» EXERCISE
Up to and including the line with "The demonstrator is", restate the material below word for word, beginning with its first line.

» GIVEN RECORDS
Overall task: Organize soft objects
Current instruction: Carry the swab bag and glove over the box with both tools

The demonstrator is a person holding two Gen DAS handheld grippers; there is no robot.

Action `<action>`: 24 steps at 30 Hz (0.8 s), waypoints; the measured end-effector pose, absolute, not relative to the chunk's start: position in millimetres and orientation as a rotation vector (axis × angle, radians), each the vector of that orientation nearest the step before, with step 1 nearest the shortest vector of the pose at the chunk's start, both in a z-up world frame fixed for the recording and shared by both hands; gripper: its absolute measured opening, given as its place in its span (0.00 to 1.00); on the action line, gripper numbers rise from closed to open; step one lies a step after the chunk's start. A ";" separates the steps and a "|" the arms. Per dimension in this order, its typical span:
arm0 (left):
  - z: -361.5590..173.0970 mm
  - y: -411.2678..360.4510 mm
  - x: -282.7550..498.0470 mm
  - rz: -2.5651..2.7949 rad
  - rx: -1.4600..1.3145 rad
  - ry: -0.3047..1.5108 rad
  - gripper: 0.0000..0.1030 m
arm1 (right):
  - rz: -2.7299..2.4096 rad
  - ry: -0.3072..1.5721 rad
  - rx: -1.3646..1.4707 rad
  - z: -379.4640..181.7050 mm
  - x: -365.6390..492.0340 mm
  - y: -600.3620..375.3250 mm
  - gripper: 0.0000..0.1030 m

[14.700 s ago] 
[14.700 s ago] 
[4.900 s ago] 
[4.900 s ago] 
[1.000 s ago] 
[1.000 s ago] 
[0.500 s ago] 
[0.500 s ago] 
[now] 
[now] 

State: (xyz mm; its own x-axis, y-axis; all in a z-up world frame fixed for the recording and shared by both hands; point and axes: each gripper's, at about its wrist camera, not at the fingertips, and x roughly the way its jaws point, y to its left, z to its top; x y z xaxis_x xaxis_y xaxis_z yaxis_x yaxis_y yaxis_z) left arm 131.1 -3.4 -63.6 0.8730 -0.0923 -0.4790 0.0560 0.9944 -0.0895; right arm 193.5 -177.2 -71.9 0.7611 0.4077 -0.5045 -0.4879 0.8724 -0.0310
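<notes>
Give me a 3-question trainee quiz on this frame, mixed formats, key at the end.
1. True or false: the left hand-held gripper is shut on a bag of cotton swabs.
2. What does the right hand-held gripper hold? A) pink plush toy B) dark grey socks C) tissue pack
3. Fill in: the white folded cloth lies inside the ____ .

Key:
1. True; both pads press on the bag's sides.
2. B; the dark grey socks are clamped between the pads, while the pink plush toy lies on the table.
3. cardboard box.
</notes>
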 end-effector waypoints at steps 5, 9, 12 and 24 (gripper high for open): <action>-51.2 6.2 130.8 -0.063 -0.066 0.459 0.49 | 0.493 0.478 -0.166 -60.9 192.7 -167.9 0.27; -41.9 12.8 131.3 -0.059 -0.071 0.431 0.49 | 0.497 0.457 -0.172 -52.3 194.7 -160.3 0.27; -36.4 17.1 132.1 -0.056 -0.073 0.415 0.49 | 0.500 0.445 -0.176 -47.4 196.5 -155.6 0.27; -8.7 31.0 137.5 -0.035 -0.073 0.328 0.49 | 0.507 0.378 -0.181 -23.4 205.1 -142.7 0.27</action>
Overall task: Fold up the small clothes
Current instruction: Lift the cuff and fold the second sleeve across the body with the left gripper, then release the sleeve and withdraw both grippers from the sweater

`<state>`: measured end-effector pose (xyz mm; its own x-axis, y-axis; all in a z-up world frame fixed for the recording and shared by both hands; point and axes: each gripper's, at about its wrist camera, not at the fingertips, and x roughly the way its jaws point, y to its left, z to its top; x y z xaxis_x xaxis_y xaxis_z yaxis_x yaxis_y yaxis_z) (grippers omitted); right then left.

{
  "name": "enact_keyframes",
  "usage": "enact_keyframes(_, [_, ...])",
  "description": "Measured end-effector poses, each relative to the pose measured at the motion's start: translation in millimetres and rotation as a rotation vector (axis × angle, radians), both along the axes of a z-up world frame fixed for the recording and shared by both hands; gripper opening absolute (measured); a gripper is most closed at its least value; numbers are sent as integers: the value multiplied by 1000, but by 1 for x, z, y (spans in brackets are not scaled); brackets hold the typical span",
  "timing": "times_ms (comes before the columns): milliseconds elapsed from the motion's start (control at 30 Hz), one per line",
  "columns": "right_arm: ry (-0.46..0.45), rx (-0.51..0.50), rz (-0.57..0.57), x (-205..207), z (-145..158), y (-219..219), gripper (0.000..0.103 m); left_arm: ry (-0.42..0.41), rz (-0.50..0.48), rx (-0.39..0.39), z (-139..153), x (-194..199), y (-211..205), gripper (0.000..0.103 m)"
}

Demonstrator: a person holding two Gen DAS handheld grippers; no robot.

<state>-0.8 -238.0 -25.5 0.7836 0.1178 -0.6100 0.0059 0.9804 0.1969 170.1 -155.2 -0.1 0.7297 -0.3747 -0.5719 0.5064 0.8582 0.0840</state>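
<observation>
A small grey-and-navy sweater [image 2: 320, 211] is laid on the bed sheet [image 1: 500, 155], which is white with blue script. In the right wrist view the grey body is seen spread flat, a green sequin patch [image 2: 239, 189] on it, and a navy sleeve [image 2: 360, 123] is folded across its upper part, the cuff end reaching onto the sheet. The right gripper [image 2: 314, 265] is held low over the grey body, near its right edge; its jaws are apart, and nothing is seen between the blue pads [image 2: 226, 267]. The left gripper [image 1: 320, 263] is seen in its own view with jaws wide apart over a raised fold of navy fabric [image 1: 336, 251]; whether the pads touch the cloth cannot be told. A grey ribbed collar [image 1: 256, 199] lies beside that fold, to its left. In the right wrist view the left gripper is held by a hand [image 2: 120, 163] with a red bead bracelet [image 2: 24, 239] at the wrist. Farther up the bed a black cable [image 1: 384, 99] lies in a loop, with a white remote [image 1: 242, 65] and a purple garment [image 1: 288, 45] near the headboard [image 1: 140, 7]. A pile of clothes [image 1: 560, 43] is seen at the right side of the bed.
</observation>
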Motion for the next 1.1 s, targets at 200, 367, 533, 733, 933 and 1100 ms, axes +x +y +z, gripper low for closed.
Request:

» SOLUTION FOR THIS EXERCISE
Overall task: Organize soft objects
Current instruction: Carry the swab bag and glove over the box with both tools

The demonstrator is a person holding two Gen DAS handheld grippers; there is no robot.

This is the complete output for the exercise.